- Prompt:
Leaving pictures aside, restate exactly the lines of the data below, from the first one through the line that contains "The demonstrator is".

- Information provided:
=== Section Start ===

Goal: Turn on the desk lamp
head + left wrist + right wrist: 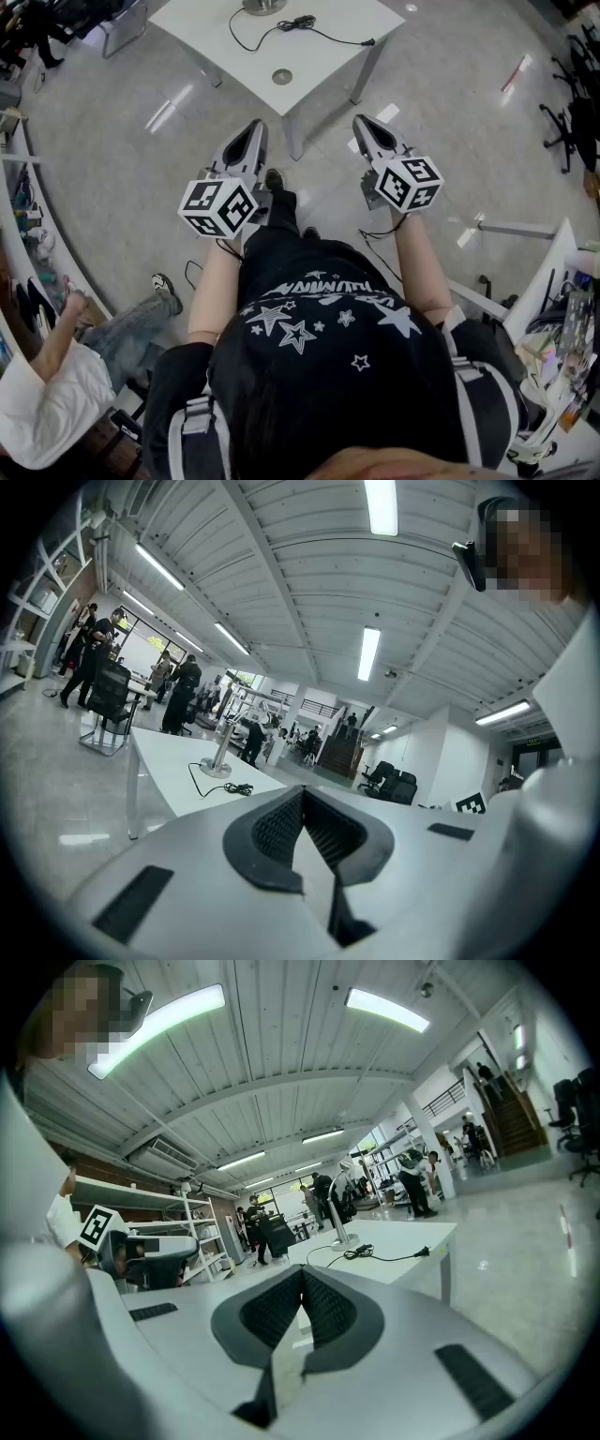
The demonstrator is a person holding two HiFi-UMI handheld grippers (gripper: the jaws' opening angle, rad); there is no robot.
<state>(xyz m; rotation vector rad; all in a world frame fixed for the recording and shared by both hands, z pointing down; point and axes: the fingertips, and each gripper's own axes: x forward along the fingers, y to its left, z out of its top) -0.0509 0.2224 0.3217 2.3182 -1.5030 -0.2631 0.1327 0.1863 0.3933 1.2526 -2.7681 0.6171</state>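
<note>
The desk lamp [262,6] stands toward the far side of the desk [323,70]. Its cord [281,25] lies loose, with the plug [370,41] at the right edge, so a press may light nothing. The left gripper [253,127] and right gripper [364,122], both closed and empty, hang well short.

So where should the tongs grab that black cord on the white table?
Probably at the plug, the cord's free, stiff end. It lies flat near the table's right edge, clear of the tangled bundle, so bring the right tongs straight down from above, across its narrow sides.
</note>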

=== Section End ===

- Result below:
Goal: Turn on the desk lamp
head + left wrist + right wrist: 
The demonstrator is a person holding two HiFi-UMI handheld grippers (gripper: the jaws' opening angle, rad); there is no robot.

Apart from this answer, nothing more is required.